→ AIM OF THE TASK
Print, in exact form, the lines below from the one containing "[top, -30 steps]" through the one containing "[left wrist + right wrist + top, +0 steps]", and omit all others.

★ ★ ★ ★

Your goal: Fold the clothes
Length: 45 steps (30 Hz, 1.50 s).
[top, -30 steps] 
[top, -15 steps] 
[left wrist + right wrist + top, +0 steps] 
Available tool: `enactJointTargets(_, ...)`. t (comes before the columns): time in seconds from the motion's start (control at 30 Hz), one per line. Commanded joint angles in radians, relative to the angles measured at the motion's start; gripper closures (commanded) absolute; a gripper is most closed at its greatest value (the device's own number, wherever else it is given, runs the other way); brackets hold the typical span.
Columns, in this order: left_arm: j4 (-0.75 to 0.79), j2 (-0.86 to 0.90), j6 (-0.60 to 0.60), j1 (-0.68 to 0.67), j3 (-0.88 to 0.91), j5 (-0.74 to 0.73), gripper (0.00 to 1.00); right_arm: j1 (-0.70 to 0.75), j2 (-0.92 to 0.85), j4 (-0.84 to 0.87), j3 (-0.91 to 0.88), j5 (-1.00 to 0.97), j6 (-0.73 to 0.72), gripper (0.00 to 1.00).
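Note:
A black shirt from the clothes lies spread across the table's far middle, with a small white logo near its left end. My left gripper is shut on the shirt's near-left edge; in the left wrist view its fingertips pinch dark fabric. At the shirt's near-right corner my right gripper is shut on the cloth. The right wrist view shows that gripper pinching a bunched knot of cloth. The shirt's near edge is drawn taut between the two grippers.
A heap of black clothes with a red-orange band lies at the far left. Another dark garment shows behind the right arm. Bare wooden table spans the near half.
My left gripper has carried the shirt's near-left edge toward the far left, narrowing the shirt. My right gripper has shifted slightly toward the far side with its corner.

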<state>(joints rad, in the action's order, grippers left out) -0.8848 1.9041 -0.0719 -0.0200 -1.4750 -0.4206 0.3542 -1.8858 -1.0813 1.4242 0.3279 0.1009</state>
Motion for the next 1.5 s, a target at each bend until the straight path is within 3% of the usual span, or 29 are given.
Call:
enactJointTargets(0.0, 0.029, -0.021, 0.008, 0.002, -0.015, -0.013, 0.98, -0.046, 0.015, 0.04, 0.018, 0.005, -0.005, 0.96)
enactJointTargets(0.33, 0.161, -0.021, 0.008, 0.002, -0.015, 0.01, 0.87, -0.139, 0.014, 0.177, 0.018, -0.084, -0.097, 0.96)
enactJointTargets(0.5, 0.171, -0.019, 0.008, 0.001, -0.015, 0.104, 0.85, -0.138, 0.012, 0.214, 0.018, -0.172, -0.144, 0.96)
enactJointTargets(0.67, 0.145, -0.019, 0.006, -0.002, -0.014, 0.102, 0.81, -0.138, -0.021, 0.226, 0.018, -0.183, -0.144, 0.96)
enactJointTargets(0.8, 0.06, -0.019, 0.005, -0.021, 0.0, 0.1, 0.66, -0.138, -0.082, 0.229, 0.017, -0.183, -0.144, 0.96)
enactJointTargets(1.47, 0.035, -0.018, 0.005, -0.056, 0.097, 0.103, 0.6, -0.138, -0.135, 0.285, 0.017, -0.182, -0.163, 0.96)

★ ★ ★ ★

→ OUTPUT OF THE EXERCISE
[top, -30 steps] 
[top, -15 steps] 
[left wrist + right wrist + top, +0 steps] 

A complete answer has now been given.